In hun reactie op ons stuk over voedsel en globalisering schrijven Frank Moulaert en Pieter Van den Broeck dat ons betoog “polariserend” en “dualistisch” is. Nochtans schreven we nadrukkelijk dat wij lokale (bio-)landbouw zeker kunnen waarderen en er regelmatig zelf van consumeren, omdat een “gevoel van verbondenheid met de natuur en met het voedsel dat aan onze aarde ontspruit, kleur en smaak geeft aan het leven.” De ironie is dat beide onderzoekers veel harder polariseren dan wij in ons stuk. Voortdurend beklemtonen ze hoe “schadelijk”, “toxisch” en “kwalijk” de intensieve landbouw is, wat ze schril contrasteren met hun eigen “gezonde, diverse en eerlijke” model. Van een dualisme gesproken!
Hun argumenten voor die polariserende tegenstelling zijn bovendien ondermaats. Na een grote meta-analyse besloot de Food Standards Agency dat organisch/biologisch voedsel “niet gezonder” is dan conventioneel voedsel. De auteurs laken echter de “chemicaliën” die men gebruikt in de industriële landbouw. Het gebruik van die term alleen al verraadt een onwetenschappelijk onderscheid tussen kunstmatig (slecht) en natuurlijk (goed). Want wat hier wordt verzwegen, is dat bio-boeren ook sproeien met chemische bestrijdingsmiddelen, zoals het giftige kopersulfaat. Maar omdat die als “natuurlijk” gelden (kopersulfaat wordt uit mijnen gedolven), zouden ze plots niet schadelijk zijn? Dat klopt niet.

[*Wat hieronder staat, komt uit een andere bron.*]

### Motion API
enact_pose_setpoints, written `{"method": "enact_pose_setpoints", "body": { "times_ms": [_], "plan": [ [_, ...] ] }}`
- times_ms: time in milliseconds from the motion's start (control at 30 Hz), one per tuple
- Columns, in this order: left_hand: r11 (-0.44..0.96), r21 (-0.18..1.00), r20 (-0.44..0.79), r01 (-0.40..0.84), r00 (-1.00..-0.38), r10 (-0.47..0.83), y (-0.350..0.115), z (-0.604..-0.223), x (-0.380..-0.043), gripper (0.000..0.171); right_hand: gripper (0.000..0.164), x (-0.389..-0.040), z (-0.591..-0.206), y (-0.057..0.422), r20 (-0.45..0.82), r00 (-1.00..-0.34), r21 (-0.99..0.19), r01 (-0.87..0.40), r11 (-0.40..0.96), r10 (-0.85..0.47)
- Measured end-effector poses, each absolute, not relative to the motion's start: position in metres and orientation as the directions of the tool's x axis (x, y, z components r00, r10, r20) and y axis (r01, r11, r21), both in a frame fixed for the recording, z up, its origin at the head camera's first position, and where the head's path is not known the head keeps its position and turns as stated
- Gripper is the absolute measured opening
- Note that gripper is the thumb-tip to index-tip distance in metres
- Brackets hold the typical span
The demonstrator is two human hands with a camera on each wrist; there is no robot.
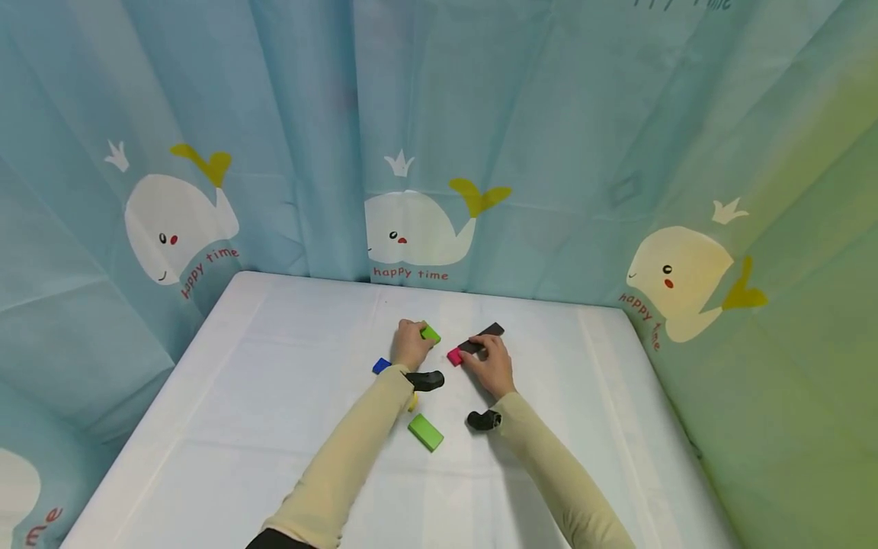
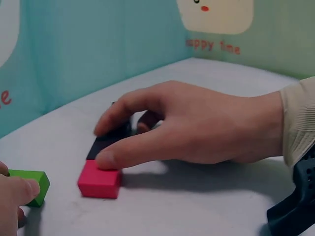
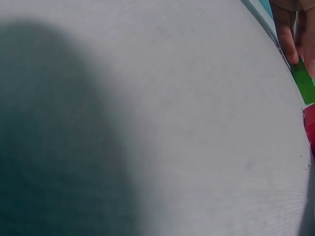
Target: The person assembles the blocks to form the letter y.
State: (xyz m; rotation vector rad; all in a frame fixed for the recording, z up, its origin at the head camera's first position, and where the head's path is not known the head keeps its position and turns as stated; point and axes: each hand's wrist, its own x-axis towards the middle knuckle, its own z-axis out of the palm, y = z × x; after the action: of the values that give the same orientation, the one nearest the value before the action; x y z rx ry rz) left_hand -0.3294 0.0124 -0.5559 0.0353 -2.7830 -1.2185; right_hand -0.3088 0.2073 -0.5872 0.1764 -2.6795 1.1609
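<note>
In the head view my left hand [image 1: 410, 347] pinches a small green block [image 1: 430, 334] above the middle of the table. To its right, my right hand [image 1: 495, 370] reaches over a long black block [image 1: 492, 330] with a short red block [image 1: 455, 357] at its near end. The left wrist view shows the right thumb at the seam of the red block [image 2: 98, 186] and black block [image 2: 101, 143], the index finger across the black one's far side. The right wrist view catches the green block [image 3: 304, 83] only at its right edge.
A blue block [image 1: 381, 366] lies beside the left wrist, and a yellow piece [image 1: 413, 402] is partly hidden under that forearm. Nearer me rests a larger green block [image 1: 426, 432]. Curtains [image 1: 549, 152] with printed whales stand behind the white table [image 1: 274, 427].
</note>
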Motion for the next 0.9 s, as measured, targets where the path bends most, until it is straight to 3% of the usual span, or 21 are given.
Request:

Ook wij streven naar een lager gebruik van bestrijdingsmiddelen, maar dat doen we door in te zetten op een drastische reductie van het landbouwareaal, zoals beschreven in de Nature-studies die we aanhaalden. Juist op de beste gronden is de noodzaak aan hulpmiddelen (pesticiden en mest) het laagst. De auteurs herhalen vervolgens het mantra (zonder bronnen) dat agro-ecologische landbouw veel beter is voor de “biodiversiteit”. Dat is precies wat we betwistten in ons stuk. Aangezien destructie en fragmentatie van leefomgeving de belangrijkste oorzaak is van soortensterfte, is verdere intensivering van landbouw juist gunstig voor de biodiversiteit, omdat we er meer land mee kunnen terugschenken aan de natuur. Dat effect overtreft ruimschoots de (iets) betere biodiversiteit op agro-ecologische velden zelf.

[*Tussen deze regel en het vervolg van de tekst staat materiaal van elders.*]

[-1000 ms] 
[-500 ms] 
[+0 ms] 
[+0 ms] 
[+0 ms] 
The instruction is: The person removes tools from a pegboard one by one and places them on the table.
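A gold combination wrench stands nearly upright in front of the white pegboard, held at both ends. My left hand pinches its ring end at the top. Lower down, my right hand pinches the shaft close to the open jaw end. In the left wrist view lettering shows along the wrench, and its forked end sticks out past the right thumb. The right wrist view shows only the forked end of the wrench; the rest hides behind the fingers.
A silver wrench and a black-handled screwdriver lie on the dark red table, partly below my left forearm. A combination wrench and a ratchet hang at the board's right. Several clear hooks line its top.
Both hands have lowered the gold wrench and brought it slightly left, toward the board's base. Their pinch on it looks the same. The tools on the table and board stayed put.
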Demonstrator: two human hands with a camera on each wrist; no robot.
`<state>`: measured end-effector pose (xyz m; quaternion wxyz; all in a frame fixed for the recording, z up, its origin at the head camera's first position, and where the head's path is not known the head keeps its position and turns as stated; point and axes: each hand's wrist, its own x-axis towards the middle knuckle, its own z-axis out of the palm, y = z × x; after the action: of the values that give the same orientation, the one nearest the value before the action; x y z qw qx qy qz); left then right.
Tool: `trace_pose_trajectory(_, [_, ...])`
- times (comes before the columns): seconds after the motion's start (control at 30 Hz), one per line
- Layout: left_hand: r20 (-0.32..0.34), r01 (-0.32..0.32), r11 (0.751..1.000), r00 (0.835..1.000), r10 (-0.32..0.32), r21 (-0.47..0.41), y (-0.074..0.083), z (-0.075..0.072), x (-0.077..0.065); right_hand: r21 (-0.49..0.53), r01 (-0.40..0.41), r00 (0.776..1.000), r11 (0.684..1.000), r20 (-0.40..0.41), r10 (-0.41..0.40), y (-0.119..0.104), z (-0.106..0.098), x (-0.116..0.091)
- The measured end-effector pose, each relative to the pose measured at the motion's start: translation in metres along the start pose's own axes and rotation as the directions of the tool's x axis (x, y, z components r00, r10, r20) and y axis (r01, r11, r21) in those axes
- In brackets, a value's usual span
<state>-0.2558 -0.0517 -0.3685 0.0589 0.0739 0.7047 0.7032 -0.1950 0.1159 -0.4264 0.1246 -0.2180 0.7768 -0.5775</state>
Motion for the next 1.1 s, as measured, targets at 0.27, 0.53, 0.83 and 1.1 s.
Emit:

Tot slot: als hun pleidooi tegen goedkoop voedsel “elitair” klinkt, schrijven ze, dan moeten mensen maar “meer geld uitgeven aan goed voedsel” in plaats van aan “luxewagens”. Over de wereldvreemdheid die daaruit spreekt, laten we de lezers van De Morgen graag zelf oordelen, die gelukkig nog een krant kopen in plaats van hun geld aan “luxewagens” te besteden.